*What to produce*. Tally the lines below containing "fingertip" and report only the total.
--
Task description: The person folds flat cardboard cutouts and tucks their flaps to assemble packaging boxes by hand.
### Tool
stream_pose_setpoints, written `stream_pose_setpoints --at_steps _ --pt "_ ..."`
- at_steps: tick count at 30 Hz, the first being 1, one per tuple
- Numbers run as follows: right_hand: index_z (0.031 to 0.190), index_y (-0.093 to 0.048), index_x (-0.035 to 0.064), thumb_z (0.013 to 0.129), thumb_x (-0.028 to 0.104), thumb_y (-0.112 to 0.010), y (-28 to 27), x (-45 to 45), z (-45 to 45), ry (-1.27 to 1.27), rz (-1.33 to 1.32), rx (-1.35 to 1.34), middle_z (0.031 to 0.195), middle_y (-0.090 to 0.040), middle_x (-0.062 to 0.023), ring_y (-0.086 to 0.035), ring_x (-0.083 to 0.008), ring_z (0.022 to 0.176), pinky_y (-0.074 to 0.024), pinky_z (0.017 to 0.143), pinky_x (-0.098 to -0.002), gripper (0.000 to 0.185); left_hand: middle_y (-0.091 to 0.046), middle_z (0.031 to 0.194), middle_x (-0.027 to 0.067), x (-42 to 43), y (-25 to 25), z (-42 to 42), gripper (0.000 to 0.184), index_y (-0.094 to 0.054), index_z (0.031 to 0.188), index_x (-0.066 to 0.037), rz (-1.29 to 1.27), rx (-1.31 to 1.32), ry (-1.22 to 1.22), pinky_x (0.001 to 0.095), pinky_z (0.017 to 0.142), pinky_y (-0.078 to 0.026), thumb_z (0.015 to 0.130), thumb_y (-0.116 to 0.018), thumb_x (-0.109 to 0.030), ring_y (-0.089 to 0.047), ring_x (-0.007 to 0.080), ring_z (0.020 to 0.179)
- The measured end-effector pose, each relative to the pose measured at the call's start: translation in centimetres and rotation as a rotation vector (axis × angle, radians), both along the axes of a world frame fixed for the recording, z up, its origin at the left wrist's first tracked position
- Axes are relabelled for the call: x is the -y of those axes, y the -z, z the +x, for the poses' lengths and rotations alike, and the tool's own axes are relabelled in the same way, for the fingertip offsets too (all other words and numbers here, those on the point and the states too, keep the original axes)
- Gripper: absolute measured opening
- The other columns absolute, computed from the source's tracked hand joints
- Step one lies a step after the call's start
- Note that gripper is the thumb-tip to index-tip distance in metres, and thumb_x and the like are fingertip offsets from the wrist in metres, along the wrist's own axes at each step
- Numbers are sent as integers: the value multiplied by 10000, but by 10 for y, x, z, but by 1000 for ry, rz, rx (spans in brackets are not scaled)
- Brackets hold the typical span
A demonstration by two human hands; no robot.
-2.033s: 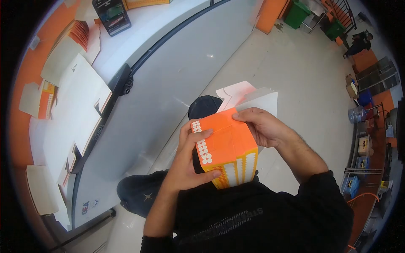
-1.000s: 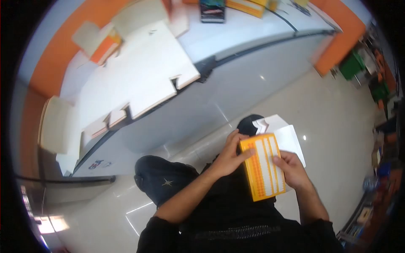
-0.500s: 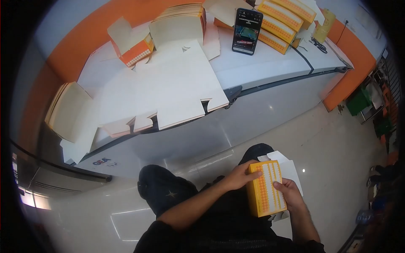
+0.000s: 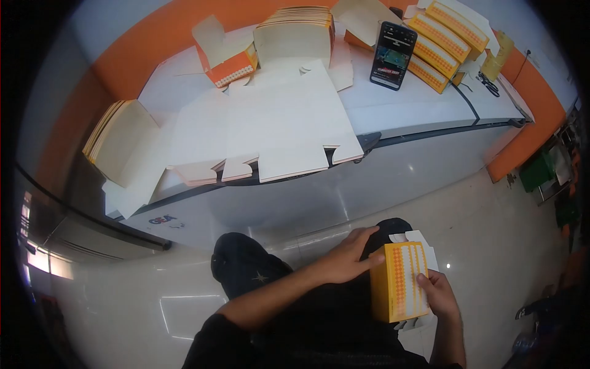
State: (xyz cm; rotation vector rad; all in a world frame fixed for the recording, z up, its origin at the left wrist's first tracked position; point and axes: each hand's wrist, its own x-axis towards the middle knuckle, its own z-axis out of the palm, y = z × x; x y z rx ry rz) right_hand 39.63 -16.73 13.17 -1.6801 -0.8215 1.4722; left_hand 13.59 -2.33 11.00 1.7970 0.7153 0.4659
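A yellow box (image 4: 402,281) with orange and white patterning rests over my lap, its white flaps open at the far and near ends. My right hand (image 4: 439,292) grips its right side, thumb on the patterned face. At the box's upper left corner is my left hand (image 4: 353,255), its fingers apart and the thumb by the edge. Flat white cardboard sheets (image 4: 276,123) with notched edges lie on the white freezer top in front of me.
A phone (image 4: 392,55) stands on the freezer top beside stacked yellow boxes (image 4: 439,49). Scissors (image 4: 488,85) lie at the right. An orange open box (image 4: 232,67) and folded cardboard stacks (image 4: 294,42) (image 4: 120,141) stand at the back and left.
The box has turned from its orange side to its yellow patterned side and moved right. My left hand has loosened from it. The view has swung left towards the freezer top.
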Motion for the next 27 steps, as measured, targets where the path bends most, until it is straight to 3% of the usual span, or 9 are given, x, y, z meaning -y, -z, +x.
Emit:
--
*Answer below*. 2